WORK REQUEST –
Go through the lines below and tally those containing the string "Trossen". Respond with the number only.

SOURCE MATERIAL section start

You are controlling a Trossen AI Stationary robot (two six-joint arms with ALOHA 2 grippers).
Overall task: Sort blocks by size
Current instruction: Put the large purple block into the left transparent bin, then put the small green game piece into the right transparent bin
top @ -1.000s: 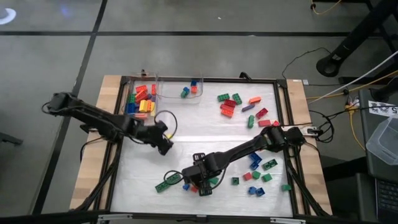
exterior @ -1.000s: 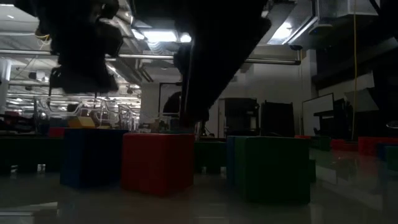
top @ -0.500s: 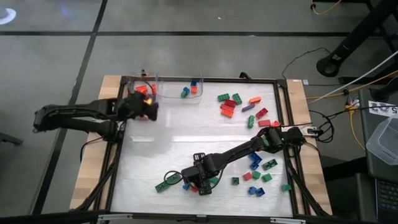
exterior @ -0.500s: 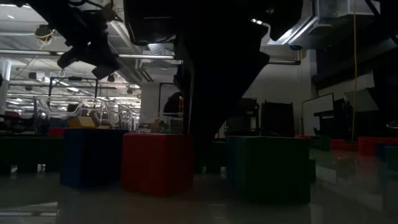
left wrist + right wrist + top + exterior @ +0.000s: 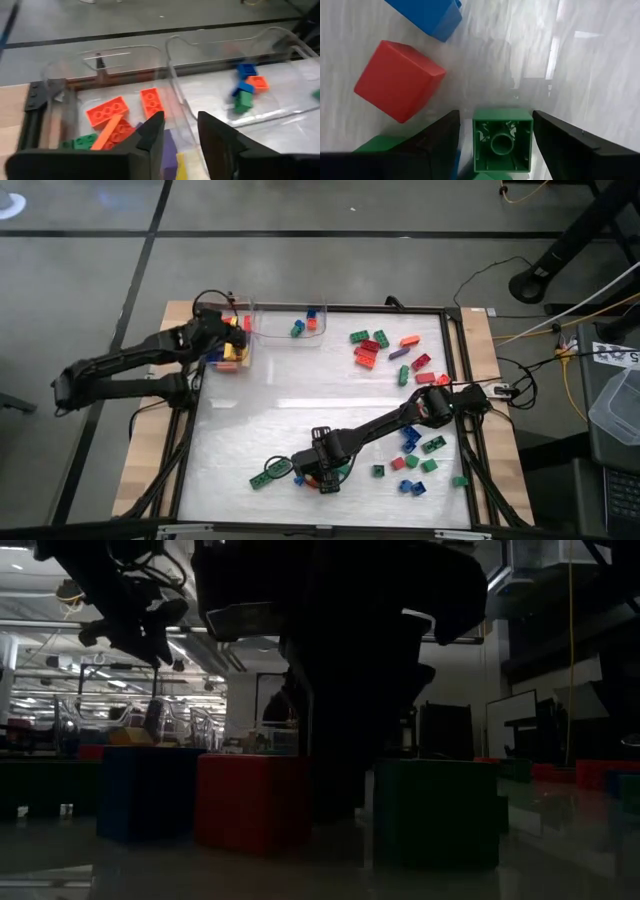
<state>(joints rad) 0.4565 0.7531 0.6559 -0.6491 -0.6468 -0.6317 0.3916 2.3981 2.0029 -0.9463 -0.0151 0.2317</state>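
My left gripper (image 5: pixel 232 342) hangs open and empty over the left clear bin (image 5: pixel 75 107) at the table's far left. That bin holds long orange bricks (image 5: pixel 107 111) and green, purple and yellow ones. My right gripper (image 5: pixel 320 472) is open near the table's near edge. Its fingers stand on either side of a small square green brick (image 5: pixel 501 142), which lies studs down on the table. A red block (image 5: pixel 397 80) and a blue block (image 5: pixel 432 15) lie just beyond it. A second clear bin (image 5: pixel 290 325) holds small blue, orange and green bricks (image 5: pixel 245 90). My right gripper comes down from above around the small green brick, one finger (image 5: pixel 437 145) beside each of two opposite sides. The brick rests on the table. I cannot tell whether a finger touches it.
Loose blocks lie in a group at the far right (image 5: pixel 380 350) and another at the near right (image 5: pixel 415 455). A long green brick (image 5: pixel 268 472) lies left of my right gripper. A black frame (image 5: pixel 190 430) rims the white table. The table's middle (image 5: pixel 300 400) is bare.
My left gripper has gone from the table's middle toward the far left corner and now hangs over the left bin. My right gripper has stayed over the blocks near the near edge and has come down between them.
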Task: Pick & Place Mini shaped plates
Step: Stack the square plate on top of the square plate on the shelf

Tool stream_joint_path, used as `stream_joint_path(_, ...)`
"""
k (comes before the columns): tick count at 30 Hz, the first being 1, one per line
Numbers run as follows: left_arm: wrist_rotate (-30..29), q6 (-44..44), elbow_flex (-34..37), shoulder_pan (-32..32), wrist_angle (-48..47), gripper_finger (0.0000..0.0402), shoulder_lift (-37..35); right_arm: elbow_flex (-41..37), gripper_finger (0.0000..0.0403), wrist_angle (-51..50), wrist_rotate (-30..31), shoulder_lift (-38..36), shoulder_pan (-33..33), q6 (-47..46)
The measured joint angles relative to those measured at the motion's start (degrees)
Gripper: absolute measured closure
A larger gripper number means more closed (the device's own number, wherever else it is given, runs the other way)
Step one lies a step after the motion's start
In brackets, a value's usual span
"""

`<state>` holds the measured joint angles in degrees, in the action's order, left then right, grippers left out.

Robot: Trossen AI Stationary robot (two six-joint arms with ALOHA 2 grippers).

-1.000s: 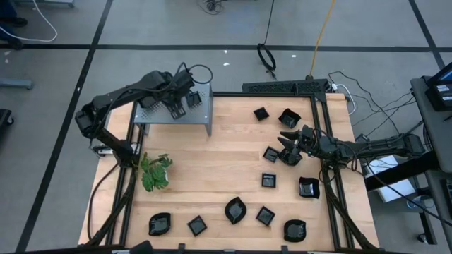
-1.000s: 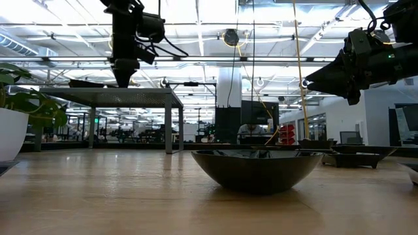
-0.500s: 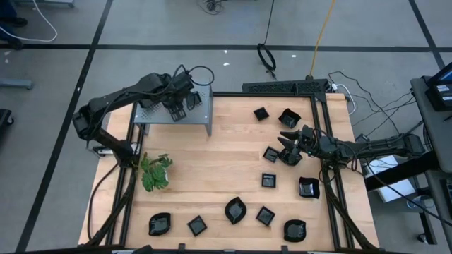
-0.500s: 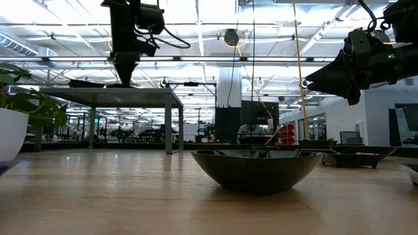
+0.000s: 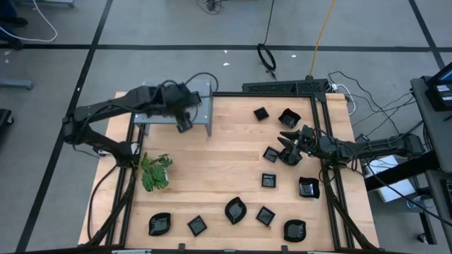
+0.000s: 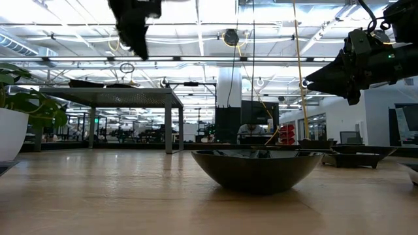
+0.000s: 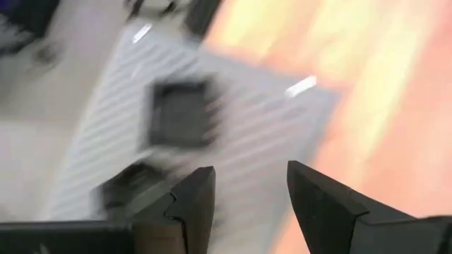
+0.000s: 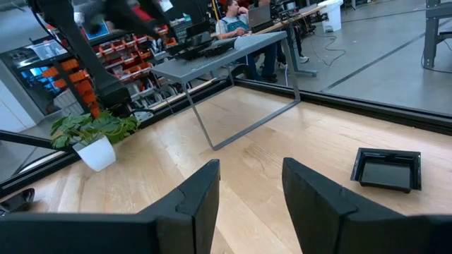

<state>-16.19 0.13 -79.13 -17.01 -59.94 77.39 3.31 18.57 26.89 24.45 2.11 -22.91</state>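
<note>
Left wrist view alone: blurred mini shaped plates (image 7: 182, 113) on shelf (image 7: 247, 134).

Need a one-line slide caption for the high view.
Left claw open above the grey perforated metal shelf; right claw open over glossy black mini plates on the wooden table.

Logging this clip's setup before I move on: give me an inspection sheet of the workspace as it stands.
Surface: wooden table, bare between items.
Job's things: black mini plates scattered over the table's right and near side; some lie on the grey shelf.
Clutter: potted plant at the left edge.
Grippers: left gripper open, empty, above the shelf; right gripper open, empty, over plates at the right.
Cables: several on the floor beyond the table.
Surroundings: a seated person in the room behind.
</note>
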Motion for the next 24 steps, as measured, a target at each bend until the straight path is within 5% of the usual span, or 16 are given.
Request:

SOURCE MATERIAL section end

WRITTEN RESPONSE –
2